O referido recurso aviado pretendia destrancar o Recurso Especial interposto contra acórdão proferido pelo Tribunal de Justiça de São Paulo (TJSP) que reconheceu como procedimento indigno a infidelidade virtual praticada pelo cônjuge virago durante o casamento capaz de causar ofensa à honra subjetiva do cônjuge varão, conforme ementário:
INDIGNIDADE. CÔNJUGE. INFIDELIDADE VIRTUAL. COMPROVAÇÃO. CESSAÇÃO DA OBRIGAÇÃO ALIMENTAR. PROCEDÊNCIA DO PEDIDO.
Litispendência. Pressuposto processual negativo. Correlação com ação de separação judicial. Impossibilidade. Ausência de identidade entre os elementos identificadores da ação. Efeitos diversos. Extinção afastada. Julgamento do mérito, nos termos do art. 515, § 3°, do CPC.
Indignidade. Cônjuge. Reconhecimento. Infidelidade virtual comprovada nos autos. A ré manteve relacionamento afetivo com outro homem durante o casamento. Troca de mensagens eletrônicas de cunho amoroso e sentimental. Caracterização de infidelidade, ainda que virtual. Ofensa à dignidade do autor.
A infidelidade ofende a dignidade do outro cônjuge porquanto o comportamento do infiel provoca a ruptura do elo firmado entre o casal ao tempo do início do compromisso, rompendo o vínculo de confiança e de segurança estabelecido pela relação afetiva. A infidelidade ofende diretamente a honra subjetiva do cônjuge e as consequências se perpetuam no tempo, porquanto os sentimentos negativos que povoam a mente do inocente não desaparecem com o término da relação conjugal. Tampouco se pode olvidar que a infidelidade conjugal causa ofensa à honra objetiva do inocente, que passa a ter sua vida social marcada pela mácula que lhe foi imposta pelo outro consorte. Mesmo que não se entenda que houve infidelidade, a grave conduta indevida da ré em relação ao seu cônjuge demonstrou inequívoca ofensa aos deveres do casamento e à indignidade marital do autor. Indignidade reconhecida. Cessação da obrigação alimentar declarada.

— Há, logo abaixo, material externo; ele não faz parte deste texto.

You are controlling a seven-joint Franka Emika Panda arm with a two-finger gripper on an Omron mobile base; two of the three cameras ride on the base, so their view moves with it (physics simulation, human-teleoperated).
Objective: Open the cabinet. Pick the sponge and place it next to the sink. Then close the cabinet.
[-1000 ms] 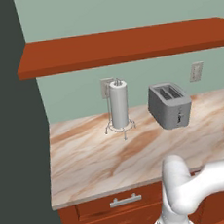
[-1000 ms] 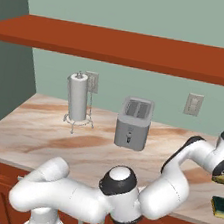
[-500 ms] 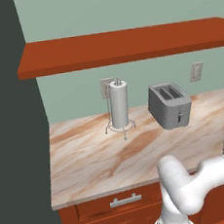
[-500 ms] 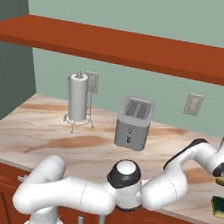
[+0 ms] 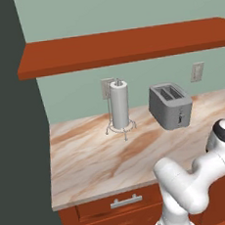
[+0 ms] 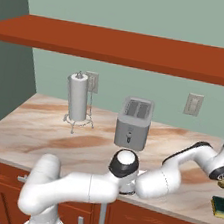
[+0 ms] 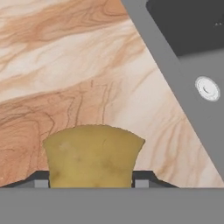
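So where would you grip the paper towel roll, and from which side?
Around the middle of the paper towel roll, coming level from the front over the counter. It stands upright on a wire stand, the wall close behind and the toaster apart to one side; I'd guess the soft cylinder suits a sideways pinch.

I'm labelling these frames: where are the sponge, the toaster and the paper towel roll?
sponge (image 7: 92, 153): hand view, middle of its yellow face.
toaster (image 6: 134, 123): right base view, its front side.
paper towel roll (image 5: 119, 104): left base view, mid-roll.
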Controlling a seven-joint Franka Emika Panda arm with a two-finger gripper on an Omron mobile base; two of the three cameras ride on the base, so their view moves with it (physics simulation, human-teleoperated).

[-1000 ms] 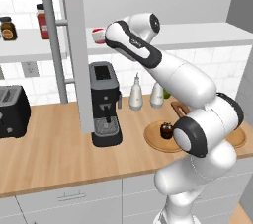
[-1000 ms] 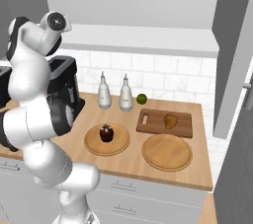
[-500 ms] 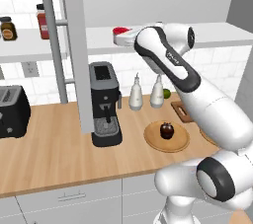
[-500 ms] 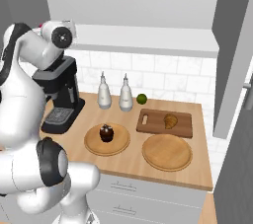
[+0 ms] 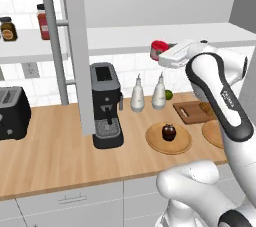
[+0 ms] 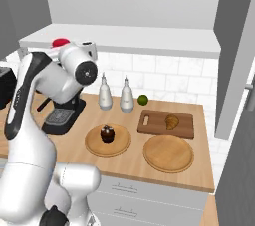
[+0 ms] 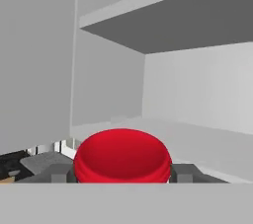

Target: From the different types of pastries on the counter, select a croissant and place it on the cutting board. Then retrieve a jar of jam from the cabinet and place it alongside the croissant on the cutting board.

Procedência do pedido. Recurso provido51.
A toda evidência observa-se que o STJ não reconheceu que suposta infidelidade, primeiro dever conjugal capitulado no art. 1.566 do Código Civil, corresponderia a procedimento indigno52, primeiramente por se tratar de decisão monocrática não proferida por qualquer turma que compõe a segunda seção especializada53, e, em segundo lugar, por não ter havido nenhum exame sobre as razões recursais, em virtude da aplicação da súmula nº 7 do STJ.
Por sua vez, o TJSP apresentando interpretação extensiva quanto ao procedimento que poderia ser reconhecido como indigno e, específico quanto a sanção a ser imposta, exoneração do dever alimentar, reconheceu que a infringência ao dever recíproco de fidelidade dos cônjuges constitui procedimento indigno suficiente a fazer cessar o dever alimentar entre cônjuges.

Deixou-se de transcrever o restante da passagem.